Key GPIO functions and which pins support them
I2C (GPIO 2 = SDA, GPIO 3 = SCL) connects sensors and displays using just two wires — common devices include BME280 temperature/humidity sensors, MPU6050 accelerometers, and SSD1306 OLED displays. SPI (GPIO 10 = MOSI, GPIO 9 = MISO, GPIO 11 = SCLK, GPIO 8/7 = CE0/CE1) is used for fast peripherals like SD cards, high-speed ADCs, and LoRa radio modules. UART (GPIO 14 = TXD, GPIO 15 = RXD) is used for serial communication with GPS modules, Arduino boards, and GSM modems. Hardware PWM is available on GPIO 12, 13, 18, 19 — software PWM is possible on any GPIO but produces jitter.
Voltage levels and current limits
All Raspberry Pi GPIO pins operate at 3.3 V logic — not 5 V tolerant. Connecting a 5 V signal directly to a GPIO input will damage the Pi.

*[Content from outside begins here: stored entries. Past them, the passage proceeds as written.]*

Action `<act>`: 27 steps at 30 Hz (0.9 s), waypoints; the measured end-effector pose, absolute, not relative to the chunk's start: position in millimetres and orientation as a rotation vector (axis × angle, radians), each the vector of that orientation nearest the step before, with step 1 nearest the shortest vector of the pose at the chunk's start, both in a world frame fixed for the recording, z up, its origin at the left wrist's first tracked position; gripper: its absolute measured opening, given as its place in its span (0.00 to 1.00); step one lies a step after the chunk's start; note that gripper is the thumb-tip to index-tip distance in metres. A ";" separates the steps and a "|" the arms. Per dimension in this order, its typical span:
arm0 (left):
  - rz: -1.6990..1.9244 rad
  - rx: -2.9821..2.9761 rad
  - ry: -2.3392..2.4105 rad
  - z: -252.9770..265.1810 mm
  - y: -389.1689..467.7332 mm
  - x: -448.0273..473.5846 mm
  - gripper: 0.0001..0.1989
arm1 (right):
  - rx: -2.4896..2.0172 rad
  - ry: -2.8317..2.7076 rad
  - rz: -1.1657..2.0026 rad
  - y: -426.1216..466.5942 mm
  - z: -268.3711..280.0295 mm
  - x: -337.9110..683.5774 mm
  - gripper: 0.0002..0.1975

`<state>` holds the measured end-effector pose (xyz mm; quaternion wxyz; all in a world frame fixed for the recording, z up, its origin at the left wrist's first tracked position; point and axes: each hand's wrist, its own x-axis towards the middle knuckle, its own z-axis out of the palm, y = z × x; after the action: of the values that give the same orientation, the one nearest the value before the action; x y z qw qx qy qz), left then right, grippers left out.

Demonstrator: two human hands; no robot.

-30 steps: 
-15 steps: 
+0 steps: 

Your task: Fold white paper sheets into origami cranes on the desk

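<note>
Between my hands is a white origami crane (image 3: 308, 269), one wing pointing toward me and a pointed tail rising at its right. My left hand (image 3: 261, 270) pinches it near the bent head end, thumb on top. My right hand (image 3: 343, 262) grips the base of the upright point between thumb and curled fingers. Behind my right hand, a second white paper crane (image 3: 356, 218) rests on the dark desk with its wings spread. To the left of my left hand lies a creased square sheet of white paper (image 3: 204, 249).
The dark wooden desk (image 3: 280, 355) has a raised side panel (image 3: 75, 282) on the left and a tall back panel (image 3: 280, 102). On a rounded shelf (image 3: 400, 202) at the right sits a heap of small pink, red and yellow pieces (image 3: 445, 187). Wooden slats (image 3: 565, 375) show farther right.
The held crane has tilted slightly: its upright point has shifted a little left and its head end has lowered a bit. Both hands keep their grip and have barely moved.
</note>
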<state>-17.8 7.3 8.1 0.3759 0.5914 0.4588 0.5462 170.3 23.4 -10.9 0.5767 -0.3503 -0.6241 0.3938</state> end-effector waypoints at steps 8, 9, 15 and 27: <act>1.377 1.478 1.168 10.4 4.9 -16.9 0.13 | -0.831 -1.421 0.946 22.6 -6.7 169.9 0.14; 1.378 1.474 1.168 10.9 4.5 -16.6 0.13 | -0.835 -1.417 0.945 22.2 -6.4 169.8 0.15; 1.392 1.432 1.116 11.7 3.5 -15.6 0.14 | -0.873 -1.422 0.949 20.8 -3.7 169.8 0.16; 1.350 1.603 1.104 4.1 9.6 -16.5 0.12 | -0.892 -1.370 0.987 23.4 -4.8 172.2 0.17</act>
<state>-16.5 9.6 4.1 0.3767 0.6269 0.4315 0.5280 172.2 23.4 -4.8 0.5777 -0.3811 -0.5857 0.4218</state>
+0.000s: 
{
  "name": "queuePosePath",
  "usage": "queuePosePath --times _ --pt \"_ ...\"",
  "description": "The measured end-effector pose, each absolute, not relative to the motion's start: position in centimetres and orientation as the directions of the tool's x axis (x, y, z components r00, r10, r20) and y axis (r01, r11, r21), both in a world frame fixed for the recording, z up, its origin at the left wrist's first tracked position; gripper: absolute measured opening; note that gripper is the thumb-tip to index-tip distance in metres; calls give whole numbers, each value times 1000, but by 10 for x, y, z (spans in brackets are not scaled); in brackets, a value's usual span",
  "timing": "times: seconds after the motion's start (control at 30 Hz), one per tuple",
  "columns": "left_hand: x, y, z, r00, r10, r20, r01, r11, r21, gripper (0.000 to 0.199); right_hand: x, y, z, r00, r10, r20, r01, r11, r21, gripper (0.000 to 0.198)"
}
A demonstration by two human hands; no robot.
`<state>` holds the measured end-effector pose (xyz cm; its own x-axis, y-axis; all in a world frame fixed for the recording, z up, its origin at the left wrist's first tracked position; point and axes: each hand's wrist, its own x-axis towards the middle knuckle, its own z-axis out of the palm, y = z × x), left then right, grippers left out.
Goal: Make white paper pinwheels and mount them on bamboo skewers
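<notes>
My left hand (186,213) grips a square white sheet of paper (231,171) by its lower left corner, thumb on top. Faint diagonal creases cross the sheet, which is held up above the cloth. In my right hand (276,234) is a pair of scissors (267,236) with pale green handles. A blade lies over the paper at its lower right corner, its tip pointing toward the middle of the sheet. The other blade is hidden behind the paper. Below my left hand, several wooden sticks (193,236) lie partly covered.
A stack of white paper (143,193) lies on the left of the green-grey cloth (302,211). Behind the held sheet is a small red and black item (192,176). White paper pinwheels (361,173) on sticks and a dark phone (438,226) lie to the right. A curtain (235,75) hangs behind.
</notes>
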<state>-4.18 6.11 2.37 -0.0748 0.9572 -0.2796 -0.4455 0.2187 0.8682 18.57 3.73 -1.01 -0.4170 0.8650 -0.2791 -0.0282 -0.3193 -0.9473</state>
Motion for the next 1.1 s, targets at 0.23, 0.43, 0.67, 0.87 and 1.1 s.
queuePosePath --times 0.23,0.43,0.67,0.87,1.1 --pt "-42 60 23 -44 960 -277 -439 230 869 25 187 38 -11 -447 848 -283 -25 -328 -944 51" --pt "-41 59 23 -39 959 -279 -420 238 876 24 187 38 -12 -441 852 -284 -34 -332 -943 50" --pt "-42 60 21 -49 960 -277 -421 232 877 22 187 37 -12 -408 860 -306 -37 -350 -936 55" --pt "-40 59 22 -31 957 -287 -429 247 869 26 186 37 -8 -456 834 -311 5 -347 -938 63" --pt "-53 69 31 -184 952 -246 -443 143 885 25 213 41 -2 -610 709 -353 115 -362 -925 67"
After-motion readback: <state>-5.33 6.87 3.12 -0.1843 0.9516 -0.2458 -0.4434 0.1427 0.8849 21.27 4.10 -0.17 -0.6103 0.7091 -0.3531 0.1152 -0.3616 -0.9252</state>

Use a logic level converter or a voltage divider (two resistors) to step 5 V Arduino signals down to 3.3 V. Each GPIO pin can source or sink a maximum of 16 mA, with a recommended maximum of 8 mA per pin for sustained use. The total current draw across all GPIO pins should not exceed 50 mA. For driving LEDs, always use a current-limiting resistor (330 Ω for a standard red LED on 3.3 V).

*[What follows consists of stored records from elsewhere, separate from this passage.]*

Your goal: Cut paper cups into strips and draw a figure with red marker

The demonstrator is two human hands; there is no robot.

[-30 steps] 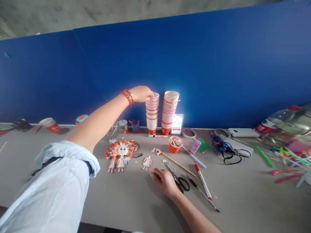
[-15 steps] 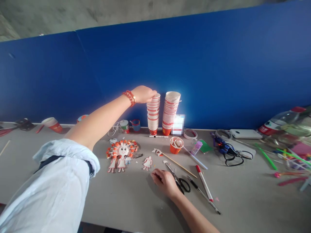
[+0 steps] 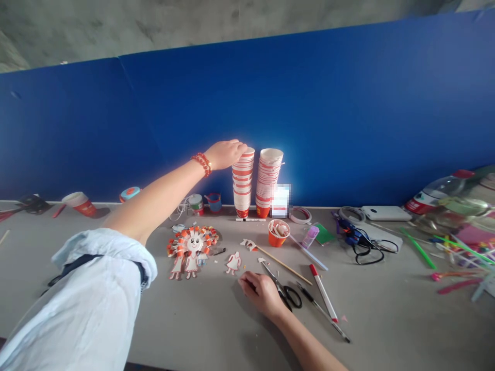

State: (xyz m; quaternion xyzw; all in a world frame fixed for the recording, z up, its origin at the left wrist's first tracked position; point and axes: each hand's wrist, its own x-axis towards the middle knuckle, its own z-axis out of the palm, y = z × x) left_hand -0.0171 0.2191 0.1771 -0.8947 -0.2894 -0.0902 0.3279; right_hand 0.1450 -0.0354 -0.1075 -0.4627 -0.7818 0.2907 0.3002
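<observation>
My left hand (image 3: 226,154) reaches to the top of the left stack of paper cups (image 3: 242,198), its fingers closed at the rim of the uppermost cup; the thumb is hidden. A second stack of paper cups (image 3: 266,188) stands close on the right. My right hand (image 3: 260,293) rests on the table with its fingers curled in and nothing visible in them. Beside it lie black-handled scissors (image 3: 291,296). Just beyond it is a cut-out paper dress figure (image 3: 233,262). Further left lies a paper-cup doll (image 3: 195,242) with curled red and white strips around its face.
A cup of paper scraps (image 3: 278,236), a wooden stick (image 3: 284,264), a red marker (image 3: 324,293) and a pen (image 3: 323,312) lie on the grey table (image 3: 193,319). Tape rolls, a glue gun (image 3: 361,238) and a bottle (image 3: 436,193) are at the right. A blue panel (image 3: 328,113) stands behind.
My left hand's fingers have flattened slightly over the rim of the left stack. The view has shifted a little. My right hand stays in place.
</observation>
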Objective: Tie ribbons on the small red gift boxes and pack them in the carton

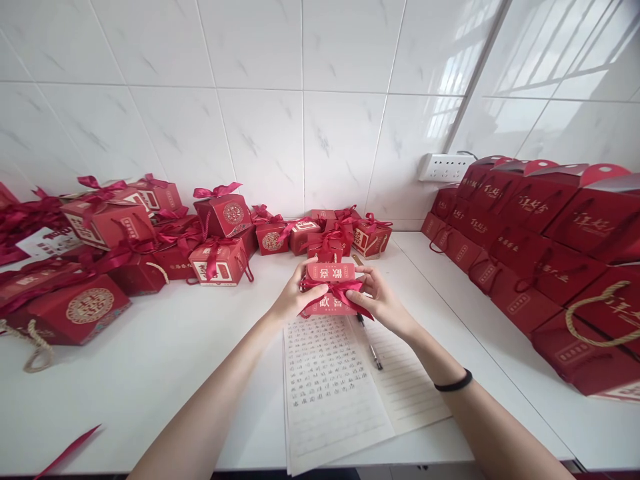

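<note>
Gripping a red box [327, 271] at twelve o'clock, over an open notebook [325, 380], with left hand [295, 293] fingers clamped on its nine-o'clock side, right hand [384, 299] fingers on its three, equally near, touching the ribbon [339, 291] running nine to three.

Smooth card on the gift box [319, 272], satin-sheen cloth on the ribbon bow [342, 287], matt paper in the notebook [333, 430], glossy wall tiles [263, 143], smooth tabletop [210, 380], rough rope handle [569, 320]
</note>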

Compatible across Raspberry Pi models
The 40-pin GPIO header layout is consistent across Raspberry Pi 2, 3, 4, 5, and Zero/Zero 2 W. The original Model B and A had a 26-pin header (the first 26 pins are the same). This reference covers the full 40-pin standard used on all modern Pi boards. The Pi 5 introduced changes to the low-level GPIO implementation (using the new RP1 southbridge chip), so some timing-sensitive code may need adjustment, but the pin assignments remain the same.
Frequently asked questions
- What is BCM numbering?
- BCM (Broadcom SoC channel) numbering refers to the GPIO numbers assigned by the Broadcom BCM2835/2836/2837 chip itself — used in Python's RPi.GPIO library, pigpio, and gpiozero. Physical pin numbering counts the actual pin positions on the 40-pin header starting from pin 1 (closest to the SD card slot). BCM numbering is more commonly used in code; physical numbering is used when following pinout diagrams.
- Are Raspberry Pi GPIO pins 5V tolerant?
- No. All Raspberry Pi GPIO pins operate at 3.3V logic levels and are not 5V tolerant. Applying a 5V signal directly to any GPIO pin can permanently damage the Broadcom SoC — even a brief pulse at 5V is enough to destroy the pin or the entire chip. Always use a resistive voltage divider or a proper bi-directional logic level shifter when interfacing the Pi with 5V Arduino boards, sensors, or other 5V logic devices.
- How many GPIO pins does the Raspberry Pi have?
- The Raspberry Pi's 40-pin header includes 26 usable GPIO pins (using BCM numbering). The remaining 14 pins are allocated as: 2 pins at 5V power, 2 pins at 3.3V power, 8 ground pins, and 2 special pins (ID_SD and ID_SC) reserved for HAT EEPROM identification. The exact GPIO count and alternate functions vary slightly between Raspberry Pi models.